Dáil debates

Friday, 1 March 2013

Finance (Local Property Tax) (Amendment) Bill 2013: Second Stage

 

2:40 pm

Photo of Joe HigginsJoe Higgins (Dublin West, Socialist Party) | Oireachtas source

The Finance (Local Property Tax)(Amendment) Bill in no way ameliorates the property tax demanded. The property tax is an odious tax. It is a reprehensible new attack on the living standards of ordinary people, workers, pensioners and persons who are unemployed. It is also a bailout tax, a bankers' tax and a bondholders' tax. It is part of the tribute exacted from the people to bail out the European financial system, the banks, the speculators and the developers, following the disastrous crash in the financial markets for a period and in the Irish property bubble. This property tax is driven by international capitalist forces represented by the troika. The people are its victims, but an Irish Government is its agent. That is the reality. The people have no alternative except to resist, flat out, the imposition of this tax through mass resistance, worker and people power. They cannot look to the majority forces in Dáil Éireann for redress. There is massive opposition in society to the this tax.

The people cannot look to Fine Gael or the Labour Party for justice with regard to this measure because both parties have flagrantly done an about-turn on what they said to the people before the general election in 2011. In its manifesto the Labour Party stated it would be necessary to introduce a site value tax, which is different from a tax on the value of an individual's or the family home. It further stated it would be necessary to devise a fair basis for such a charge to take account of the value of property in different regions and those who had recently paid large sums in stamp duty or were in negative equity. Where is any of this reflected in a meaningful way in the Bill to implement the property tax?
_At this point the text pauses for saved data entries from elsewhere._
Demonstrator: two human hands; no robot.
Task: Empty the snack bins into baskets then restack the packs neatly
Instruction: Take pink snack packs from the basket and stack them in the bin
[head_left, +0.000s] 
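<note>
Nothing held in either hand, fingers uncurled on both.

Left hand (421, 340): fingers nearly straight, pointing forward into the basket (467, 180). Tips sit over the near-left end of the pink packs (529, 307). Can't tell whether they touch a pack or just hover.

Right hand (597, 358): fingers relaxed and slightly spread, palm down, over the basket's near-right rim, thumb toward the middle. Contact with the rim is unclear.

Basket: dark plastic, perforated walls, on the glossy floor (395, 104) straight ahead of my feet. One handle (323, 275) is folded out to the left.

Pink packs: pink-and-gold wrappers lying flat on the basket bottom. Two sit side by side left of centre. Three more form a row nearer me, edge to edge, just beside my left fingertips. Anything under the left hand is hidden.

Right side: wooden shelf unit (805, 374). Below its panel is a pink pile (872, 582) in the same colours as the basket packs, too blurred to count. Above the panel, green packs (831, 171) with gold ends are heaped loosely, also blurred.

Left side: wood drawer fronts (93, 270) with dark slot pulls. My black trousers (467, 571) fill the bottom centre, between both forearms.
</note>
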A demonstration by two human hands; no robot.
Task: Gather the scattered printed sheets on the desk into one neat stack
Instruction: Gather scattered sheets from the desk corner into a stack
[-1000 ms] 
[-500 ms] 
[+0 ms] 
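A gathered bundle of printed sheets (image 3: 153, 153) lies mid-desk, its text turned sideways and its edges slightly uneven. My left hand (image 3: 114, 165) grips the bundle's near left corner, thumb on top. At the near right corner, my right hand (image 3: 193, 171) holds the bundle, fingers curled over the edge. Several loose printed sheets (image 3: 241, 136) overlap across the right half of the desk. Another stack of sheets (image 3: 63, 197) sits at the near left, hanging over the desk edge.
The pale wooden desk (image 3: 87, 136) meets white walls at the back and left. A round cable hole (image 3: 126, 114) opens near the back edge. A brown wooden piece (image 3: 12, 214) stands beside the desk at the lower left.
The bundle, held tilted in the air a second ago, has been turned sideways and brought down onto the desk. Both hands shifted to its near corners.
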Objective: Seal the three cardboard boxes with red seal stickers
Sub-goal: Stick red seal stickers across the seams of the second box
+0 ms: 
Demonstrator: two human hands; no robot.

Fine Gael went one better in its manifesto. It declared that Fianna Fáil's proposal - now endorsed by the Labour Party - to introduce by 2014 an annual recurring residential property tax on the family home was unfair. Both parties have utterly and completely dishonoured what they stated to the people in the course of the general election campaign.

This tax has no democratic legitimacy.

That is the reality of the situation. This tax is being introduced at the same time that the proposals arising out of the so-called Croke Park II agreement have emerged. It is interesting that the imposition of the property tax and the full-frontal assault on low and middle income public sector workers are intermeshing with each other. Of course, there is an intimate link between the two. The Minister had the neck to repeat the old canard to the effect that the property tax is needed because the Government cannot put another tax on work. It is as if the workers on whom the property tax is being imposed have some hidden source of income or have secreted pots of gold under their houses into which they can dip in order to pay the tax. The lie is given to this propaganda by the legislation, which gives draconian powers to the Revenue to instruct employers to deduct the tax from workers' incomes. In other words, the method used to deduct actual income tax will also be used in this instance. Public and private sector workers will both have their incomes attacked in this way. At the same time, another and new attack will be made on public sector workers through the savage impositions and cuts contained in the so-called Croke Park proposals. I salute the trade unions which are resisting those proposals. Those trade union leaders who are supporting them are betraying workers.

When Revenue demands begin to be issued a few weeks from now, there will be a massive movement of resistance. This movement will comprise working class people, middle income earners, the unemployed and pensioners. As a result of the fact that citizens have no recourse to or no hope of any justice in Dáil Éireann, their most powerful weapon will be downright refusal to register for the property tax and to boycott the Revenue demands to which I refer in large numbers. People will be absolutely justified in doing that because it is the most effective way for them to try to force the Government to abolish this tax and to remove the burden it imposes. Half of those who own only one home continue to boycott the household tax introduced last year. The most effective way to proceed in this instance is, therefore, to engage in another mass boycott and for people to bring their case to the attention of Government Ministers and Deputies at their clinics and at public meetings. There must be a mass mobilisation and a demonstration of people power. In addition, citizens must carry their opposition and resistance forward. If Revenue dares to deduct the property tax from peoples' wages or social welfare payments, such a move must be met with massive resistance and opposition and by industrial action on the part of the workers who will be affected. What is being done must be fought in every way possible.

It is clear that there is a need for ordinary people to begin to put in place political representation for themselves. This will ensure that they will be properly represented and will no longer be told the kind of lies that were uttered during the course of the most recent general election campaign. People have been left at the mercy Fine Gael and Labour and their false promises. I strongly advocate that the anti-home tax movement and the anti-austerity campaigns throughout the country immediately begin putting in place a national slate of hundreds of candidates to run in the local and European elections to be held in June of next year.